Risk & Possible Mitigations -
Very high & tall revenue guidance
Although established promoters with good past backgrounds, and superior business models like SG Finserv, need to watch out on a QoQ basis
Steel prices vary as a commodity, which can impact the thin margins
SG mart has low inventory days of 0-10 days, should be able to pass on RM increase
Risk of defaults, late payments by buyers (distributors)
Channel financing provided by SG Finserv, also majorly cash- carry business model envisioned right now
Their competitor – Sankara has stable 2.5-3.5% margins with 40-50 inventory days and almost no write-offs
EBITDA margins flowing as is into PBT (no interest cost)
Equity-funded Capex, and later from internal accruals, doesn’t look like a problem till they start taking debt (and change the plan)

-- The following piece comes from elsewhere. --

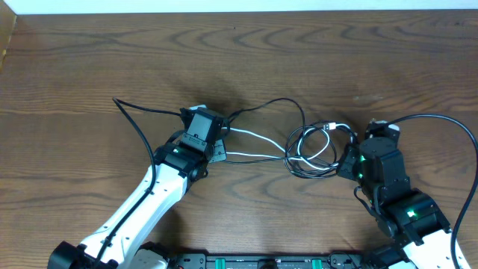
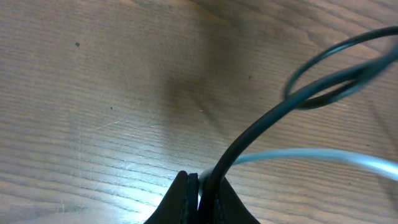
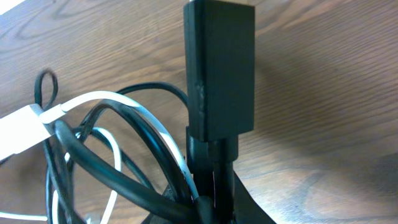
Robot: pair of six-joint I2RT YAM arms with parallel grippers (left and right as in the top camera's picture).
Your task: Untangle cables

Acquisition and Retentions of customers (small distributors) ; OEMs directly doing business with small traders/ distributors and skipping SG in-between
Possible Benefits of Economies of Scale through High Purchasing Power over OEMs => leading to better margins => passed on in terms of better prices in future - No other possible good answer that I could derive from con-call
What I liked –
Established promoters with good track records; investor-friendly
Repeated comments on RoCE & Business Models – Capital Allocation focussed
Huge Optionality in Revenue through Non-Steel business like Construction materials, Electricals etc
Possibly they will end up scaling the business with low debt
Sources
https://www.screener.in/company/512329/
Q1FY25 Quarterly Results Presentation
DISCLAIMER: I AM NOT A SEBI REGISTERED ADVISOR OR A FINANCIAL ADVISER. ALL THE VIEWS ARE FOR EDUCATIONAL PURPOSES. I MAY OR MAY NOT HAVE INVESTED IN THESE STOCKS. PLEASE DO YOUR DUE DILIGENCE YOURSELF. THIS IS NOT A STOCK RECOMMENDATION.



Q2FY25 update. Revenue scaled to 1800 Cr but the EBIDTA dropped to ~1% due to change in the steel prices (downward revision of 4 times in a month - which is a very rare event). Despite having 8 days inventory such rare shocks in prices can lead to bad outcomes, for a normal company who has inventory days of 15-30 days, they would have made losses but SG mart thrived. Good signs. They are still confident of their full year revenue guidance, staying put as nothing is wrong.